The task
Only the lines of the data below from the one with "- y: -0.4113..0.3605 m" through the one with "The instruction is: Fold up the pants" are wanted. Repeat them exactly.

*** Opening Provided entries ***

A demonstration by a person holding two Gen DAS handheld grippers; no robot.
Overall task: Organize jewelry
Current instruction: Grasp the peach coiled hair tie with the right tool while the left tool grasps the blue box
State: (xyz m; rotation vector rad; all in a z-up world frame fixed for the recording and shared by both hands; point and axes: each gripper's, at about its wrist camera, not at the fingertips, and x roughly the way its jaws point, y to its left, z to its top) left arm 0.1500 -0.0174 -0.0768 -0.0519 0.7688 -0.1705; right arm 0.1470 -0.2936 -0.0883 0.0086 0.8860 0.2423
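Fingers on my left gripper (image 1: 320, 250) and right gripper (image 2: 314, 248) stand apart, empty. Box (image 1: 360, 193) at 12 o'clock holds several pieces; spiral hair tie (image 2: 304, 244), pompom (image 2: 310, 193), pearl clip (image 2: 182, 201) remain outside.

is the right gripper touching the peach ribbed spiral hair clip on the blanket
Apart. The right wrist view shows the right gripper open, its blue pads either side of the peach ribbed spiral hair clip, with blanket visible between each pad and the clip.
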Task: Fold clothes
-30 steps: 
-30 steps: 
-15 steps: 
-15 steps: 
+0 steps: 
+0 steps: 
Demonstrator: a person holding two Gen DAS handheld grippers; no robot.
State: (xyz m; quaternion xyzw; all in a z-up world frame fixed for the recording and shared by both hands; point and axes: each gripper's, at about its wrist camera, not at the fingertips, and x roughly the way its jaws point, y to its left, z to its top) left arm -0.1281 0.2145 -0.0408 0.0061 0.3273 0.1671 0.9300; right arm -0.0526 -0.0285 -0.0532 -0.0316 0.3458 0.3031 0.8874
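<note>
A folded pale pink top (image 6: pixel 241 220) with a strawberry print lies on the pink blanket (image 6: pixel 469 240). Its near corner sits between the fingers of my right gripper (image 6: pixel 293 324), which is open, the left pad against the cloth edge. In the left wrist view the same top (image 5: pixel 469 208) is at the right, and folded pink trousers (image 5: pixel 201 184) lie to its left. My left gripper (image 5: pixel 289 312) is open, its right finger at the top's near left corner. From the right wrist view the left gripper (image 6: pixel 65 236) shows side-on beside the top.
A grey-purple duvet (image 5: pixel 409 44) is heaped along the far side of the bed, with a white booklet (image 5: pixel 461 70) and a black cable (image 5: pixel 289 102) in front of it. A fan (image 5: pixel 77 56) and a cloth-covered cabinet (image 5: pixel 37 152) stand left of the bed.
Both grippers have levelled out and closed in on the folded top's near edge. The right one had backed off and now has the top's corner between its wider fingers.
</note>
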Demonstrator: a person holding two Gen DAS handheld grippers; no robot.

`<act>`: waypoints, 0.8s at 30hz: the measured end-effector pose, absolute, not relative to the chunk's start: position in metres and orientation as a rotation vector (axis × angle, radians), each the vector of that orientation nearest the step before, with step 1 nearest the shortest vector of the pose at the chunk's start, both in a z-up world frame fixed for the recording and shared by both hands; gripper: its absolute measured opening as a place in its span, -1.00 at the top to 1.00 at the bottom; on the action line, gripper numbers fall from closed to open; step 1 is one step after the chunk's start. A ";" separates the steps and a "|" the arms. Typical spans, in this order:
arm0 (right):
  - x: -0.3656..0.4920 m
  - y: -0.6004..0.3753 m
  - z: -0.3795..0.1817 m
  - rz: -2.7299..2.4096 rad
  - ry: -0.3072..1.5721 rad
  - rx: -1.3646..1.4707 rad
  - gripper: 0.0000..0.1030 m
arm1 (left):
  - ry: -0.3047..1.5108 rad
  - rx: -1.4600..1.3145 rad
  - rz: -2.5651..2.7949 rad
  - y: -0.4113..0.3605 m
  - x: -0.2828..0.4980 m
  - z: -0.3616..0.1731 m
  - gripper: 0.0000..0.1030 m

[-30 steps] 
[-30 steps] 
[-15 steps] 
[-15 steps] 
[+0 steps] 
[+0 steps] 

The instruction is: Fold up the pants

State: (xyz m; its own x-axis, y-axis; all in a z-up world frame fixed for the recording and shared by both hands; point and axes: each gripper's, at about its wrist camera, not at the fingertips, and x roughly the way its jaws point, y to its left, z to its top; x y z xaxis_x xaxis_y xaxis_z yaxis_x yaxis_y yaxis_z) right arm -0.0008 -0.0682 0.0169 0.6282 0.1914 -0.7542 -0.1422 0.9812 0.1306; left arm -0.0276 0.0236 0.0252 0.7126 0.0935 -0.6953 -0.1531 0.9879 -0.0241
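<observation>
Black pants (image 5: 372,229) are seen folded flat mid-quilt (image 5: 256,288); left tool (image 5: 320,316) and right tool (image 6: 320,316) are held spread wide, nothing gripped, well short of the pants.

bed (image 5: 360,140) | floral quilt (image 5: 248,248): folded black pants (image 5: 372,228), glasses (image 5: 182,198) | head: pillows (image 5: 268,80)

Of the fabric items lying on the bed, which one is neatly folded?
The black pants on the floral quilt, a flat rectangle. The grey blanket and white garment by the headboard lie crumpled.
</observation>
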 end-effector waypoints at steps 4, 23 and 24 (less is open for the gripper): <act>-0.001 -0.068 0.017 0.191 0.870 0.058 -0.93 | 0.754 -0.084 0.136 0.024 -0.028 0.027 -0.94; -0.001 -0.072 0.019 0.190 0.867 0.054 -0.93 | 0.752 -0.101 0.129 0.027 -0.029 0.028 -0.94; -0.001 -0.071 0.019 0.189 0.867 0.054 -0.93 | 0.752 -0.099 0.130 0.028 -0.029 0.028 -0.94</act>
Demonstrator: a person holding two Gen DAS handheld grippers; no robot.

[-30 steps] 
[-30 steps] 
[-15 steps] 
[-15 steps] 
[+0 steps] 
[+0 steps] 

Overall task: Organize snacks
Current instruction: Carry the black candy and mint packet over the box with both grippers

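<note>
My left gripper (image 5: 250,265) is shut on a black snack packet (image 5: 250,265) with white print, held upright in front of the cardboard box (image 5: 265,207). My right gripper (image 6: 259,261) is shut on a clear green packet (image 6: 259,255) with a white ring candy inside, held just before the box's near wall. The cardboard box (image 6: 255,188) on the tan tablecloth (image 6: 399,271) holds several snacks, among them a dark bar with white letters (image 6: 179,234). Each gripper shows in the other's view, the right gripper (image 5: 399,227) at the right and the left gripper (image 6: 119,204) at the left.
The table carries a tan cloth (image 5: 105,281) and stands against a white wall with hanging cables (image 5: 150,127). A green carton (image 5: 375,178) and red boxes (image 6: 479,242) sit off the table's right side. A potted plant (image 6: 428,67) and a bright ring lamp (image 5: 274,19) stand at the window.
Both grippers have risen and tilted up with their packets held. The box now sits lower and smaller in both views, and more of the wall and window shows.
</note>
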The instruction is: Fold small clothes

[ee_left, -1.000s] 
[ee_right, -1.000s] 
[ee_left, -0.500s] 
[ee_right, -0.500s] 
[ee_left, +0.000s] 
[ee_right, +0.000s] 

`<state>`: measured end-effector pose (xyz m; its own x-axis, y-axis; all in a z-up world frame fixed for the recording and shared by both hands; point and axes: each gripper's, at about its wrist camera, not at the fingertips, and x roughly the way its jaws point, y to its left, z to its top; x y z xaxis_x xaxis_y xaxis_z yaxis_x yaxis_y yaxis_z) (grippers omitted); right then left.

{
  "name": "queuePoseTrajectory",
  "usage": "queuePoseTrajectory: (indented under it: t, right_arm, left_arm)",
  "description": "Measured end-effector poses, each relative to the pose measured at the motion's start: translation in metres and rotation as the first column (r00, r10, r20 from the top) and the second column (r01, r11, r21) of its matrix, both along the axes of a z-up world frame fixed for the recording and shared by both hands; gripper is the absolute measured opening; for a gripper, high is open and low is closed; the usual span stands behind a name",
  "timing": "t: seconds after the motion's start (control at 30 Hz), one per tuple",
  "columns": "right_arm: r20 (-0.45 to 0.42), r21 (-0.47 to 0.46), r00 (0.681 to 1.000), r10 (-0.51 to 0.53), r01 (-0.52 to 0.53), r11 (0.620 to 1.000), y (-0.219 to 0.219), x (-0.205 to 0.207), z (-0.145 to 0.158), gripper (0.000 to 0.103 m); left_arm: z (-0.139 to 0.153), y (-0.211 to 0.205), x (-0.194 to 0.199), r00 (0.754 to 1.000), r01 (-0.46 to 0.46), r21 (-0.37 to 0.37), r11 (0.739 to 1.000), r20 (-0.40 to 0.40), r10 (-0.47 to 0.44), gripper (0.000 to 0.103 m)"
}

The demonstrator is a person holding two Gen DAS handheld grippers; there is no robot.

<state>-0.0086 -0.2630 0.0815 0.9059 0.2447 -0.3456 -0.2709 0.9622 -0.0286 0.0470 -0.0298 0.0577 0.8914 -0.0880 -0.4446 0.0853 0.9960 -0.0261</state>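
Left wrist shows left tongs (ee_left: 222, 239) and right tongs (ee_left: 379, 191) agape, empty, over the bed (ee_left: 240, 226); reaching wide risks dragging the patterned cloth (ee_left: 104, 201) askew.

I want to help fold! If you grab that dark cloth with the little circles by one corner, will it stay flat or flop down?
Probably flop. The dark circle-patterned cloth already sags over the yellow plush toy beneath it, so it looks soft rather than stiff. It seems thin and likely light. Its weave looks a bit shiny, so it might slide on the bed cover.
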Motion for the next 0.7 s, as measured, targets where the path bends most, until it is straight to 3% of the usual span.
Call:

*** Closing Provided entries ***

Reply to the task
  - y: -0.4113..0.3605 m
  - x: -0.2828..0.4980 m
  - z: -0.3616..0.1731 m
  - gripper: 0.0000..0.1030 m

[-30 steps] 
[-30 steps] 
[-15 steps] 
[-15 steps] 
[+0 steps] 
[+0 steps] 

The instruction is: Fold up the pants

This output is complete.